Directions for this task:
Only the line containing "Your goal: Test" and the lines after it, through the end of the data below, are to be returned, each exactly as it stands.

Source data:

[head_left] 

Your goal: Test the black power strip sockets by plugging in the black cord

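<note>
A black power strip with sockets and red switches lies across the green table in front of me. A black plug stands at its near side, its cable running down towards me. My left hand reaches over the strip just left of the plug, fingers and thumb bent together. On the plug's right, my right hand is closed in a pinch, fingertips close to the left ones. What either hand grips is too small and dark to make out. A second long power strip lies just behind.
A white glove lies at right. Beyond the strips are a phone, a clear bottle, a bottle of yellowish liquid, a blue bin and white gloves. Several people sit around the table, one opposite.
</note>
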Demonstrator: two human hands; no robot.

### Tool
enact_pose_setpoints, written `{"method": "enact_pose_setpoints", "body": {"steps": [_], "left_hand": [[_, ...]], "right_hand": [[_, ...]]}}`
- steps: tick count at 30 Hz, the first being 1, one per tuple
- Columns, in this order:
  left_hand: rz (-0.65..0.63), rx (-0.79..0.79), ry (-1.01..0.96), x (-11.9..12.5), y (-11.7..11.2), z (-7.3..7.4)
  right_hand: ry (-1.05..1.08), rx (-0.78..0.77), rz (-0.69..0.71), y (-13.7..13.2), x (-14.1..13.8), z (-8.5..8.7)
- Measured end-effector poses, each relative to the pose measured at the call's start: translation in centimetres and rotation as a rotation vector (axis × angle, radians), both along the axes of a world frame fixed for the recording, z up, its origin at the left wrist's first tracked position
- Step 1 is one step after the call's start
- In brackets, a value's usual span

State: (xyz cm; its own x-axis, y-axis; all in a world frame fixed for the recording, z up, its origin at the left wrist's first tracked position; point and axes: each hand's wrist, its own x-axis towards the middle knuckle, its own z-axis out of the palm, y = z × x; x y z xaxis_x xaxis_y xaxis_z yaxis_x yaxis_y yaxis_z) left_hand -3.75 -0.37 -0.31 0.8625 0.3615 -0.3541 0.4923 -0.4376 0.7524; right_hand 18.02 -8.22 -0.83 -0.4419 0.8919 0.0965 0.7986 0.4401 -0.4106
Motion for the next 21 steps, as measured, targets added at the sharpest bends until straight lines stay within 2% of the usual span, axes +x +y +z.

The answer:
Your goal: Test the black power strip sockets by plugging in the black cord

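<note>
A black power strip with sockets and red switches lies across the green table in front of me. A black plug stands at its near side, its cable running down towards me. My left hand reaches over the strip just left of the plug, fingers and thumb bent together. On the plug's right, my right hand is closed in a pinch, fingertips close to the left ones. What either hand grips is too small and dark to make out. A second long power strip lies just behind.
A white glove lies at right. Beyond the strips are a phone, a clear bottle, a bottle of yellowish liquid, a blue bin and white gloves. Several people sit around the table, one opposite.
</note>
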Demonstrator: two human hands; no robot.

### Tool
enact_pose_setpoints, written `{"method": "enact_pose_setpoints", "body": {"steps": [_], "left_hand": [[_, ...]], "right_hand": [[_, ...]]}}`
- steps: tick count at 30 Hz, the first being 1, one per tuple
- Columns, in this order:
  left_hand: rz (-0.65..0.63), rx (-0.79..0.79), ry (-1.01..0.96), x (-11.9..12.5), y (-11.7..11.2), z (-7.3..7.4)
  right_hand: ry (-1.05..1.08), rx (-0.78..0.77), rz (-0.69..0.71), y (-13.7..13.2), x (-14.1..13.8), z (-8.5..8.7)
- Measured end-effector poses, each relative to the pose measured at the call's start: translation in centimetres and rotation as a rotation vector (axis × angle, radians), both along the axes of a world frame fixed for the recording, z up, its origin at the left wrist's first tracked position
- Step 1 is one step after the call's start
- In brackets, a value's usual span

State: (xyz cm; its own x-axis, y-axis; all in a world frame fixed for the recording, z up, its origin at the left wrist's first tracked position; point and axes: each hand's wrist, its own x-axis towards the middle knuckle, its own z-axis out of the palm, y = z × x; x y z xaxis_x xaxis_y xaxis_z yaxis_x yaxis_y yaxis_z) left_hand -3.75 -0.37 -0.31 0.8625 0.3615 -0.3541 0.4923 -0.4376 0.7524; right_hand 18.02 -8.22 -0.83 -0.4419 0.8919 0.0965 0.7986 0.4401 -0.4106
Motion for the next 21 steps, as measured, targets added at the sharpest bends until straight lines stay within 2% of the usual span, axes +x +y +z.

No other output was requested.